I went to a mid-July barbecue after work last night, that most languid and familiar celebration of the heat and length of days. People had brought an equally familiar range of beers along: Deschutes Mirror Pond, Full Sail Session, Sierra Nevada Pale. There were even a few Private Reserves floating around. These are all good beers (even the Hanks, in which the sweet flavor of nostalgia overwhelms the more insipid qualities of the lager), and compared to what you'd have found a generation ago on back porches, we certainly have nothing to complain about.
This is not a climate of extreme heat, though, and even our mildest beers are cloaked in the malt and hops that will satisfy on cloudy 60 degree June days. As a result, we have failed to exploit one brewing niche that brewers some hot regions offer--the German-style pilsner.

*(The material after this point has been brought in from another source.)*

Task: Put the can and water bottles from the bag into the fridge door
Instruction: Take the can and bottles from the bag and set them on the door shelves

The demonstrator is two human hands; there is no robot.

The original Bohemian (Czech) pilsners are fairly serious beer--and one of my favorite styles. They generally weigh in at just 5%, but they have fairly high residual sugars, giving the beer body and heft. And then of course, there are the famous spicy Saaz hops, generally as sharp as we like them here on the West Coast. An amazing style, but like our summer beers, they are not ideal for a back yard session.
German pilsners differ in that they are drier and slightly less hoppy. They are no less strong, but lack the body of the Czech cousins and so seem lighter. The hopping is generally milder, too--definitely strong enough to delight the tongue but, like our pale ales, not aggressively bitter.
A summer beer needs to be no less flavorful than any other beer, it just needs to be light and refreshing. But so often, to get the "light," breweries offer a watery, uninteresting beer. It's fine on a hot day, and maybe even preferable to something heavier and tastier, but it's not ideal.
I recently tried a Schwelmer Pils, and in it found exactly the beer I wish was readily available in sixers here. It would have been perfect last night. It is light, but wonderful rich with flavor and aroma. The nose is floral almost to the point of being perfumy; I even detect a note of honey, which enhances the overall summery vibe. The malt is perfectly clean (it's a German beer, after all), but there is just the smallest touch of biscuity, honeyish sweetness. The hops are not strong but varied, with herbal notes, peppery spice, and that floral quality evident in the noes. It is crisp and dry at the finish, which is where the beer earns its hot-weather stripes. Heavier beers end with a fuller note--sometimes resinous, if they're hoppy--and this does not cool and refresh.
We have grown accustomed to thinking of light pilsners as a compromise, a product of marketing rather than brewing. But it doesn't have to be this way. Make a beer like Schwelmer Pils, and barbecuers will beat a path to your door.